Euronav CEO Hugo De Stoop told S&P Global Platts in a recent interview that, while it was a change many supported, it has led to some technical issues.

“A lot of people are still suffering from it. We may have suffered a little bit less because we were able to accumulate the product that we tested before putting into our engine,” the tanker boss said.

“Normally, the way to look at it is that you go to the pump station with your ship and you are provided something that has a certificate of quality, but unfortunately, the certificate of quality does not really match the new fuel, it’s more a match of the old fuel.”

But he noted that VLSFO is a “logical fuel”, compared with high sulfur fuel oil, the previous fuel of choice, given regulatory and cost concerns over using the necessary scrubber technology to make the latter viable.

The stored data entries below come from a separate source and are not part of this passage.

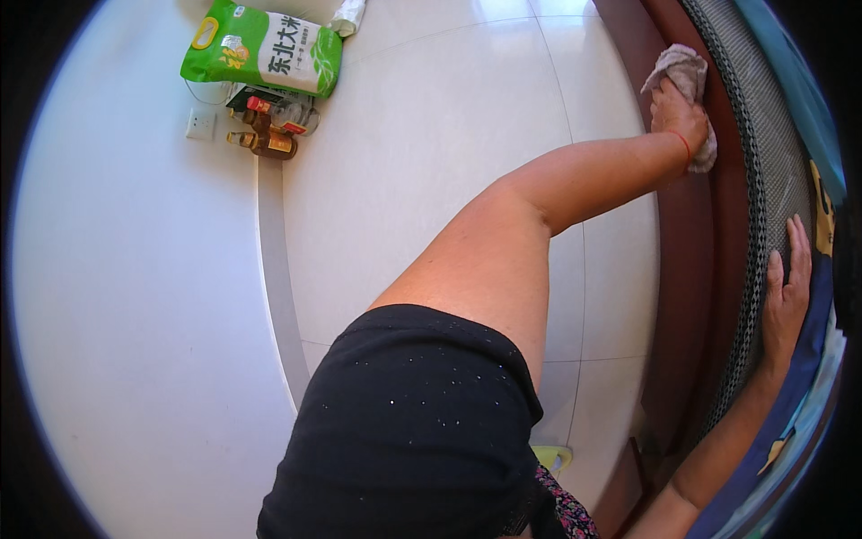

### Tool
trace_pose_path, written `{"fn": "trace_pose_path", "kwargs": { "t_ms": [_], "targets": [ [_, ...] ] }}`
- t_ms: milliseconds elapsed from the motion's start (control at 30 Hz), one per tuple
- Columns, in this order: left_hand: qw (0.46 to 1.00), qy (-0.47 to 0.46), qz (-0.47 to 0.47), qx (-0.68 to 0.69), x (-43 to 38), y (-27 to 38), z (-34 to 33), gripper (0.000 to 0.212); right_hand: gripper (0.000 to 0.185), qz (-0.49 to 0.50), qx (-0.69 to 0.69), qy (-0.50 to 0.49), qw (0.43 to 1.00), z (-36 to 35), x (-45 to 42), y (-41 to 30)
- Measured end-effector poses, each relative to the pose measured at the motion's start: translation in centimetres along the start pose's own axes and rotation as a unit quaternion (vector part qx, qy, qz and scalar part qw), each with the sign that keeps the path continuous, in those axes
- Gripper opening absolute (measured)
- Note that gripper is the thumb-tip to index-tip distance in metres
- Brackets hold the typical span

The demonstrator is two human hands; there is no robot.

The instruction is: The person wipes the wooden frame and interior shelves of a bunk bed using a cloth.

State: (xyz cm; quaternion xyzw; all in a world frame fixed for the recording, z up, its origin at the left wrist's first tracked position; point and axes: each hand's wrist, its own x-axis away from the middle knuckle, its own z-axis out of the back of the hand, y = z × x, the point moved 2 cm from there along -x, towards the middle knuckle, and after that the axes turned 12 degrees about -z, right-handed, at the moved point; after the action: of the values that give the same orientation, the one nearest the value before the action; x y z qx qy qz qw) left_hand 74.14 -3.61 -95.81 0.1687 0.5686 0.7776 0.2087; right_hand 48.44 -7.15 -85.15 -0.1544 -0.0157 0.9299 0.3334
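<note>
My left hand [677, 118], with a red string around its wrist, grips a crumpled, pale pinkish-grey cloth [681, 67]. The cloth lies against the dark reddish-brown wooden side rail [727, 182] of a bed and sticks out on both sides of the hand. My right hand [789, 290] rests with thumb and fingers apart on the grey woven side of the mattress [781, 87], nearer to me. It holds nothing. Blue patterned bedding [818, 303] lies beside it.
A green and white rice bag [269, 50] lies at the upper left, above several bottles [273, 143] by the wall. A wall socket [201, 124] is beside them. Pale tiled floor [431, 135] runs between wall and bed. Part of a yellow-green object [560, 458] shows low down.
</note>
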Motion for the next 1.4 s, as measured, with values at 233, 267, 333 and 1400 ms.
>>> {"fn": "trace_pose_path", "kwargs": {
  "t_ms": [233, 267, 333, 1400],
  "targets": [
    [0.996, 0.013, 0.049, 0.073, -5.3, 0.8, 0.7, 0.05, 0.045, -0.004, 0.022, 0.007, 1.0, 0.0, 0.3, 0.5],
    [0.999, 0.041, 0.003, 0.033, -5.9, 0.7, -0.6, 0.05, 0.045, -0.008, 0.03, 0.004, 1.0, 0.4, 0.5, 0.9],
    [0.997, 0.066, 0.037, 0.005, -8.1, 1.4, -1.6, 0.057, 0.045, -0.021, 0.027, -0.003, 0.999, 1.4, 0.6, 0.6],
    [0.983, -0.041, -0.175, -0.024, -8.2, -1.8, 2.5, 0.048, 0.054, -0.257, 0.072, 0.03, 0.963, 1.2, -1.4, -4.4]
  ]
}}
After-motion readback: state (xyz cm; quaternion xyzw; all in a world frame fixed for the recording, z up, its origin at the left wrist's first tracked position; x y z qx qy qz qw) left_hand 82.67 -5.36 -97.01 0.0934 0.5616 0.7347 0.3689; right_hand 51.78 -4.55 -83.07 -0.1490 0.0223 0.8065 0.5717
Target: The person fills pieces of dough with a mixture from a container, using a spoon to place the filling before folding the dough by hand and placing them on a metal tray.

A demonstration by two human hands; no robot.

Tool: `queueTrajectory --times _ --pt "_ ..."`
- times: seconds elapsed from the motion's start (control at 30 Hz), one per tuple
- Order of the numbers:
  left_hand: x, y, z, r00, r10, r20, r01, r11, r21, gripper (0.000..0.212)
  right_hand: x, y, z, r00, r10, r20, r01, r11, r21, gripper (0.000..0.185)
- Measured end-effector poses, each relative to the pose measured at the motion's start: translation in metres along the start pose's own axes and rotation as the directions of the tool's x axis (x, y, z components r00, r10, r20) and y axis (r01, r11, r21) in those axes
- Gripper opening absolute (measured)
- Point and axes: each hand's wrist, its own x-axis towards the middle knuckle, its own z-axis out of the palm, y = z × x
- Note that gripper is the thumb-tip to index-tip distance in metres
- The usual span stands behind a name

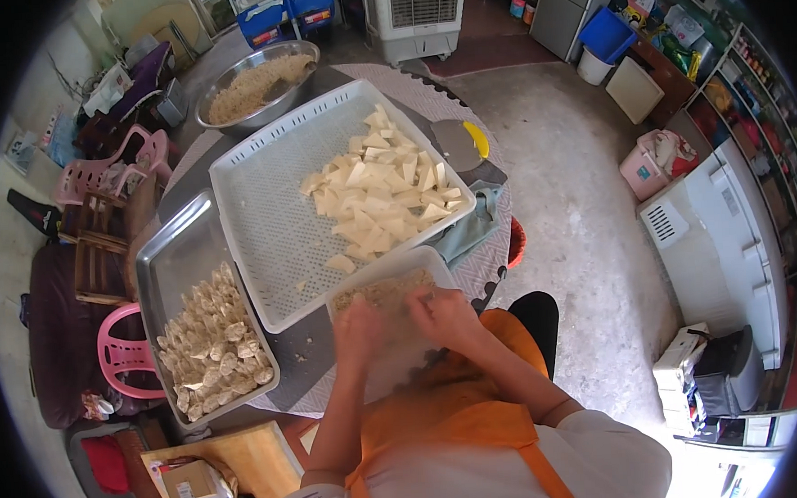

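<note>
My left hand (358,327) and my right hand (444,315) are both over a white plastic tub (438,262) with a brown crumbly mixture (400,286) inside. The fingers are bent and partly blurred; whether they hold anything cannot be told. Just beyond the tub, a white perforated plastic tray (262,222) bears a heap of pale cut wedges (375,189), tofu-like, on its right side. To the left, a steel tray (200,202) holds rows of crumb-coated pieces (218,353).
A steel bowl (230,128) of crumbly mixture stands at the round table's far side. A grey board or plate with a yellow-handled tool (477,140) and a grey-green cloth (475,228) lie right of the tray. A pink plastic chair (106,352) is beyond the left table edge.
</note>
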Motion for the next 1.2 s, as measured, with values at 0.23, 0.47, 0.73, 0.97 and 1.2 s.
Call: queueTrajectory --times 0.23,0.47,0.73,0.97,1.2 --pt "0.014 -0.021 -0.021 0.991 0.136 -0.004 -0.134 0.980 0.146 0.045 0.001 0.002 0.001 0.997 -0.059 -0.056 0.066 0.987 0.146 0.015" --pt "0.005 0.015 0.020 0.911 0.406 0.078 -0.407 0.846 0.346 0.024 -0.004 -0.020 -0.017 0.936 0.324 0.137 -0.332 0.685 0.649 0.024" --pt "0.014 0.014 -0.004 0.902 0.291 0.320 -0.366 0.908 0.206 0.041 0.014 0.006 -0.024 0.929 0.345 0.132 -0.286 0.446 0.848 0.027" --pt "-0.002 0.030 0.008 0.987 0.114 0.116 -0.113 0.994 -0.015 0.025 0.007 -0.004 -0.012 0.956 0.291 0.036 -0.241 0.708 0.664 0.022" --pt "0.003 0.031 0.000 0.982 -0.091 0.168 0.158 0.879 -0.450 0.023 0.005 -0.003 0.002 0.989 0.150 0.020 -0.142 0.878 0.457 0.023"
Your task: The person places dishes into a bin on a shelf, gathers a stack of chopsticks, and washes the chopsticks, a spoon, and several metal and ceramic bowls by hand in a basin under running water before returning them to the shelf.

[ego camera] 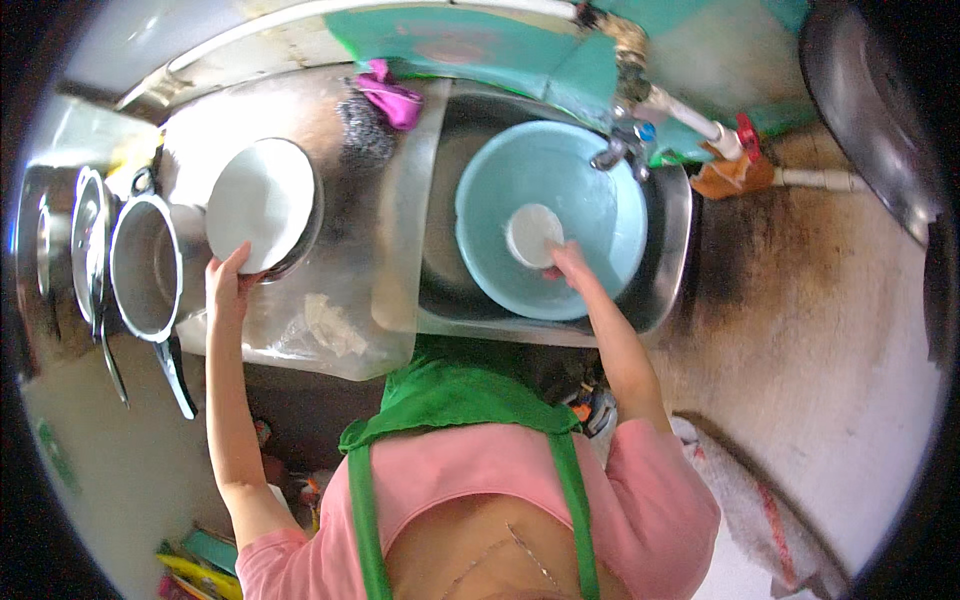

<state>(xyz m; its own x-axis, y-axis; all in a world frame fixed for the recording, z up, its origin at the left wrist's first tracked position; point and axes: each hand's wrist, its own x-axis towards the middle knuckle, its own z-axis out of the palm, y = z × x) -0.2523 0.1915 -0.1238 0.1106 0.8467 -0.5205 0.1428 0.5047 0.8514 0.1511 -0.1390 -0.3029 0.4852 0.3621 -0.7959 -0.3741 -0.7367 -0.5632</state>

Much of IMO 2020’s impact has been muted by the global coronavirus pandemic. But a new normal is slowly emerging and, with it, greater global availability and capacity at ports, according to industry sources.

ExxonMobil has made its fuel available at an increasing number of ports as port capacity grows, the company’s marine fuels technical adviser, Armelle Breneol, said at the Petrospot Summit.

Amid changes in infrastructure and supply, bunker demand centers have not changed due to IMO 2020, sources say. But competitive pricing could challenge that.

Bunker prices for VLSFO at the smaller bunker port in Lisbon have rivaled those at the nearby Mediterranean hub of Gibraltar during Q3, averaging $328/mt while Gibraltar averaged $331/mt, Platts data shows.

As global availability of low sulfur fuels increases, HSFO supply has tightened, creating something of a supply-demand mismatch.

Even in the new low sulfur environment, HSFO continued to account for 25% of bunker sales at Rotterdam in the first half of this year, and 21% of Singapore’s September sales, data from Rotterdam port authority and the Maritime and Port Authority of Singapore shows.

Analysts expect HSFO to gain even more traction for the rest of 2020, as more ships install scrubbers to comply with the sulfur cap rules.

Scrubber installations in the VLCC and Capesize sectors amount to 30% of the fleet, with that likely to grow to 35% by the end of the year, BIMCO chief shipping analyst Peter Sand said.

This comes despite the odds stacked against this mode of IMO 2020-compliance. It would take approximately six to seven years to pay back a scrubber installation worth $3.5 million on an Aframax vessel at Rotterdam’s VLSFO-HSFO spread averaging $48/mt in Q3, Platts data and Platts Analytics estimates show.

scrubber investments payback time

This compares with a considerably shorter payback period in Q1 of between one and two years, when the spread averaged $159/mt.

There are also questions over whether scrubbers would continue to hold up if the regulatory environment changes quickly.

The range of fuel options for shipowners is likely to further increase as green regulation changes. In what can only be described as a dramatic year for the marine fuel market, some are hailing 2020 so far as a useful indicator of the pace of change still to come.